Overview of FDI Enterprises

Procedures and Formalities for Establishing an FDI Company in Vietnam, Advised by Specialized Attorneys.

According to current legislation under the Law on Investment 2020, there is no specific definition of foreign-invested enterprises (FDI). Instead, the law introduces the concept of foreign-invested economic organizations under Article 3, which provides:

“Foreign-invested economic organization means an economic organization with foreign investors as its members or shareholders.”

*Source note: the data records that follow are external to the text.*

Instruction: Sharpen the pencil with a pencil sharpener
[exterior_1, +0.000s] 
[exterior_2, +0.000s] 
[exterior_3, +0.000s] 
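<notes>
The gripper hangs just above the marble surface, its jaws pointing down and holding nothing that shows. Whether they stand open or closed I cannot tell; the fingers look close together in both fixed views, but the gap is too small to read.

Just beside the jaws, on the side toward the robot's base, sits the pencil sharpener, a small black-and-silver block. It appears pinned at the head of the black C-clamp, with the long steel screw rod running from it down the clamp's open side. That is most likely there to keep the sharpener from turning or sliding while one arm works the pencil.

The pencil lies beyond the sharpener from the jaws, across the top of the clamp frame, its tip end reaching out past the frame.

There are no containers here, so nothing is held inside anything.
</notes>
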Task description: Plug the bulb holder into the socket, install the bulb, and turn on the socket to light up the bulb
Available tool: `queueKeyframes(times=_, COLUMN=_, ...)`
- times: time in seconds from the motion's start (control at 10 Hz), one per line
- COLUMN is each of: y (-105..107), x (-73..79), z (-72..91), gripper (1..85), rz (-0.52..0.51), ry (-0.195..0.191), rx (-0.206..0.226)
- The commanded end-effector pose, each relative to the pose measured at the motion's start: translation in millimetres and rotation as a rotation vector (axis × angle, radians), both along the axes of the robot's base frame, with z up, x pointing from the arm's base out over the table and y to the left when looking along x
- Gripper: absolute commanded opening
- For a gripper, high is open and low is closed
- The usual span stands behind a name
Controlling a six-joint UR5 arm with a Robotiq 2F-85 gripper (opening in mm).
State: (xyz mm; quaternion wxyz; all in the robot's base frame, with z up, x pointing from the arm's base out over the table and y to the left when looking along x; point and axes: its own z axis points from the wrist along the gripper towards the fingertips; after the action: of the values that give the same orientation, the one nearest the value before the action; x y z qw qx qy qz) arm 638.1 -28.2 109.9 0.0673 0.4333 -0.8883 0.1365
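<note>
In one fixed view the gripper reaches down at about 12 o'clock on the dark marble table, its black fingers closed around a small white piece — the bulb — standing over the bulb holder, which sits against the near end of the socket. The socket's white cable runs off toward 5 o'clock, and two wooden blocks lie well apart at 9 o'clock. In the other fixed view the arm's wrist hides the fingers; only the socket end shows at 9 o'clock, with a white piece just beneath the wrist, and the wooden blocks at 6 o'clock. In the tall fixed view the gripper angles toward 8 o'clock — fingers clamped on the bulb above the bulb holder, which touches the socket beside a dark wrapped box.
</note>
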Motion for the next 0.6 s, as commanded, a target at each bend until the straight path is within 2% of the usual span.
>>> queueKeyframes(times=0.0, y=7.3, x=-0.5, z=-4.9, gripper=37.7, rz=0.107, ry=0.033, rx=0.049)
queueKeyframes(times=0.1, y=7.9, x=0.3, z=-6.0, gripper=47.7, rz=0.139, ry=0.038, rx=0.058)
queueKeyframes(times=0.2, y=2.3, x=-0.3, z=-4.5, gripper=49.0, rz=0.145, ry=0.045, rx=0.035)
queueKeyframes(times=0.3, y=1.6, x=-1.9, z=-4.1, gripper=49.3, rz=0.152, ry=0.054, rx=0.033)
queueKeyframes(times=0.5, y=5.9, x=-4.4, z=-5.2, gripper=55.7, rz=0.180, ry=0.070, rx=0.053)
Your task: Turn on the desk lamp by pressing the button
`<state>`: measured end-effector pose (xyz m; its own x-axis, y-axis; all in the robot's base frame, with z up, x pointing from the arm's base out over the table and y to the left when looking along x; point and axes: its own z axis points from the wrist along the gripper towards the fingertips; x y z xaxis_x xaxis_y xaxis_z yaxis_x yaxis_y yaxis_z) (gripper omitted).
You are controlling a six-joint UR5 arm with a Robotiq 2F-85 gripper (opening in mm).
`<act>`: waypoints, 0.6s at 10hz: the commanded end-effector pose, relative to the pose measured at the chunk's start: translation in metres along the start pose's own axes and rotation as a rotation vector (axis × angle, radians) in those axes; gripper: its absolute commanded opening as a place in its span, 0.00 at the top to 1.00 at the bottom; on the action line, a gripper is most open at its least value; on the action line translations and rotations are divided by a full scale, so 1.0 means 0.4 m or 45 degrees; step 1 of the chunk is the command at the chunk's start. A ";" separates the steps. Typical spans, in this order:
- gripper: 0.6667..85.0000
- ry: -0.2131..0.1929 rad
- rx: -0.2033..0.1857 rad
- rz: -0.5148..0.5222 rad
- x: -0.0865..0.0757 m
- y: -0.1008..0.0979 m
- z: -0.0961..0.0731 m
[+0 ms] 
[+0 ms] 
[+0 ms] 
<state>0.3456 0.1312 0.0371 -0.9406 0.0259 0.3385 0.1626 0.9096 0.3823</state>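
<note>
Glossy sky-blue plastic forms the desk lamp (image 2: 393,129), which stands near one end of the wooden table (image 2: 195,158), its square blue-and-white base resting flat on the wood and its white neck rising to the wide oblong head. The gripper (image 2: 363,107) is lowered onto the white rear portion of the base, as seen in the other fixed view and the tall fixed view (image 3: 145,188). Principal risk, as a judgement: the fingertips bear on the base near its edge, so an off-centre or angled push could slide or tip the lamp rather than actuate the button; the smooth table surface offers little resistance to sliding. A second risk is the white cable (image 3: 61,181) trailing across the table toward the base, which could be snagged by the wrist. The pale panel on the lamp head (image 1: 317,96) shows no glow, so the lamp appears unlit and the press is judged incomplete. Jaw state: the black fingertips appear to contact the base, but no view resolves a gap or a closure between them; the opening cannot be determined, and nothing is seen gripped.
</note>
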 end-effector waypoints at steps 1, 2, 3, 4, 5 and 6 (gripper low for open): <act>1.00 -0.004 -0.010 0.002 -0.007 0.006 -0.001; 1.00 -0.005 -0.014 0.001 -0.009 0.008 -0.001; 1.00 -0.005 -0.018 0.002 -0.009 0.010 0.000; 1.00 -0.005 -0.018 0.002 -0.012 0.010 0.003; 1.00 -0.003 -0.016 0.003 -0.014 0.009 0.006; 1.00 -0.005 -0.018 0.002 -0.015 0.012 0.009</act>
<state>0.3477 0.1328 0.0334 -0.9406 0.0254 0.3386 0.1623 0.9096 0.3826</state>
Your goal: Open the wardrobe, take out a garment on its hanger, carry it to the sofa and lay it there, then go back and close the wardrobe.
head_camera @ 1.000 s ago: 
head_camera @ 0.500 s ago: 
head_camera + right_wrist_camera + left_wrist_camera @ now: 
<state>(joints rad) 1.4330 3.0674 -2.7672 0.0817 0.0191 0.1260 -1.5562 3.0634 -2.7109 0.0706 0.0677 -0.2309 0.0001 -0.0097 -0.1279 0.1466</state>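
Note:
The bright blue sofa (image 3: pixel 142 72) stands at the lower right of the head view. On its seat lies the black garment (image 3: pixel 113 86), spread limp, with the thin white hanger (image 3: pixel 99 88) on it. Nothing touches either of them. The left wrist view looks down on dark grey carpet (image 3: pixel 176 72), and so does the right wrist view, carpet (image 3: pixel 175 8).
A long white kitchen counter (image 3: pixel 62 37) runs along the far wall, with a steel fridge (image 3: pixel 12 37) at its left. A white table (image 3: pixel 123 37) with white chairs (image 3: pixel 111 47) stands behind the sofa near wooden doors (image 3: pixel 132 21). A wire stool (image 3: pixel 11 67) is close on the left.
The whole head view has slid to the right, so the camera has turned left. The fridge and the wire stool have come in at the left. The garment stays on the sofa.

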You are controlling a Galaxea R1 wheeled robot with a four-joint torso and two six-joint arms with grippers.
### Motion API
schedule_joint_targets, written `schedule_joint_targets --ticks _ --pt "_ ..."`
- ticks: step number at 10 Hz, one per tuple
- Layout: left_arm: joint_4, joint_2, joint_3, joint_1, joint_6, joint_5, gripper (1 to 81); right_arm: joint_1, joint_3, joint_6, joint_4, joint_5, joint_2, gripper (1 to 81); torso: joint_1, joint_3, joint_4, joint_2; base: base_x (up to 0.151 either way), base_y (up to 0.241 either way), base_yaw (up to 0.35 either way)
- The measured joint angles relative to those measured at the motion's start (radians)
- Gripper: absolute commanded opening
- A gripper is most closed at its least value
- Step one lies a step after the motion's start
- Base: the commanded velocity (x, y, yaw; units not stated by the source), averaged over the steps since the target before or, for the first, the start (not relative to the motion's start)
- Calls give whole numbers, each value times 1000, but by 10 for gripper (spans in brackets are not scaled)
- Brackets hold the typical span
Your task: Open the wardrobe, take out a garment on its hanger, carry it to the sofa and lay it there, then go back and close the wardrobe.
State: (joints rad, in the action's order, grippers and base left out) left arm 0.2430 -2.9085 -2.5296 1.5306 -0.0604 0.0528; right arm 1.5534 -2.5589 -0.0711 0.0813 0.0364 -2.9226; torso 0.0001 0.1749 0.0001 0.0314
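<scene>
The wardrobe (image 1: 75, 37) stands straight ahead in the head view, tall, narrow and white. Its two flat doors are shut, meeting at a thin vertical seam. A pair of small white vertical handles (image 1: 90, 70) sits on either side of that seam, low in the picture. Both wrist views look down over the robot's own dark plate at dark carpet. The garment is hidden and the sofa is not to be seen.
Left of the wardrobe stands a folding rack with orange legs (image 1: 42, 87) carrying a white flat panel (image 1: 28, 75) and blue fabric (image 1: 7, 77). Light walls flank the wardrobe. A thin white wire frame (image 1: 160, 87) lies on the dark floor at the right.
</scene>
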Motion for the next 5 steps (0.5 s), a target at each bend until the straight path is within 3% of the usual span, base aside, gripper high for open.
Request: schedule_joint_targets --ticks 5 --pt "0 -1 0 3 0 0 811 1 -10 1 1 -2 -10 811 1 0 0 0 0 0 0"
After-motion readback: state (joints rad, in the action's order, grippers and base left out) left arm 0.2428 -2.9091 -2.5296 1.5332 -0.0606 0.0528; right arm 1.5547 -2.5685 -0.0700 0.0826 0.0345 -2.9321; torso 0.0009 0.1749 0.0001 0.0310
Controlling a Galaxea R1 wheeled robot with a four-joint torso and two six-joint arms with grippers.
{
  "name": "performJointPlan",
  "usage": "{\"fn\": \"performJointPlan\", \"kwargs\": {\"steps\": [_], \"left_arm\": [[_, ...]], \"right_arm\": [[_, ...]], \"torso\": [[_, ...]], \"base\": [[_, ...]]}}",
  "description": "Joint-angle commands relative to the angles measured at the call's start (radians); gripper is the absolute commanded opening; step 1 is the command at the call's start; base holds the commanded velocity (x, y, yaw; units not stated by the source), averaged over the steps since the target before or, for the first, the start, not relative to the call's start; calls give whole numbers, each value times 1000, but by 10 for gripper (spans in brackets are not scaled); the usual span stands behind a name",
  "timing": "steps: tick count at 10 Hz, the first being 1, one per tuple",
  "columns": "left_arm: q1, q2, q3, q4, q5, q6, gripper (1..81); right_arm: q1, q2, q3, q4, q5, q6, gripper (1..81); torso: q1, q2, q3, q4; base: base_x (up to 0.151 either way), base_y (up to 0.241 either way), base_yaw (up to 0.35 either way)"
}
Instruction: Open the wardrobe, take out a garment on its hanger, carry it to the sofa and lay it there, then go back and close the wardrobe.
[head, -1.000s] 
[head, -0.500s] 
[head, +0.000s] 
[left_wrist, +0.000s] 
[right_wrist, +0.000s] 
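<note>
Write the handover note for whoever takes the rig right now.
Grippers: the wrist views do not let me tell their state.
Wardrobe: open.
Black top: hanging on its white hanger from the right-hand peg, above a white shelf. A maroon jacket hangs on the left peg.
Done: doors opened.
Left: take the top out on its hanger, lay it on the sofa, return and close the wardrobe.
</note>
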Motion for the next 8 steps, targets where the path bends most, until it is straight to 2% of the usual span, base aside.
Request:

Accordingly, a foreign-invested enterprise is one form of foreign-invested economic organization, regardless of the percentage of foreign capital contributed. Foreign direct-investment enterprises include:

– Enterprises with 100% foreign capital.

– Enterprises in which foreign individuals or organizations established under foreign laws invest (capital contribution, capital acquisition).

 

Related articles:

Establishing a branch of a foreign company in Vietnam

Tax policies for 100% foreign-owned enterprises

 

Conditions for Establishing an FDI Company in Vietnam

To establish an FDI enterprise, investors must ensure that they meet the following conditions:

Conditions for foreign investors contributing capital from the beginning to establish an economic organization

Pursuant to Article 22 of the Law on Investment 2020:

Foreign investors establishing an economic organization must satisfy the market-access conditions applicable to foreign investors set out under Article 9 of this Law.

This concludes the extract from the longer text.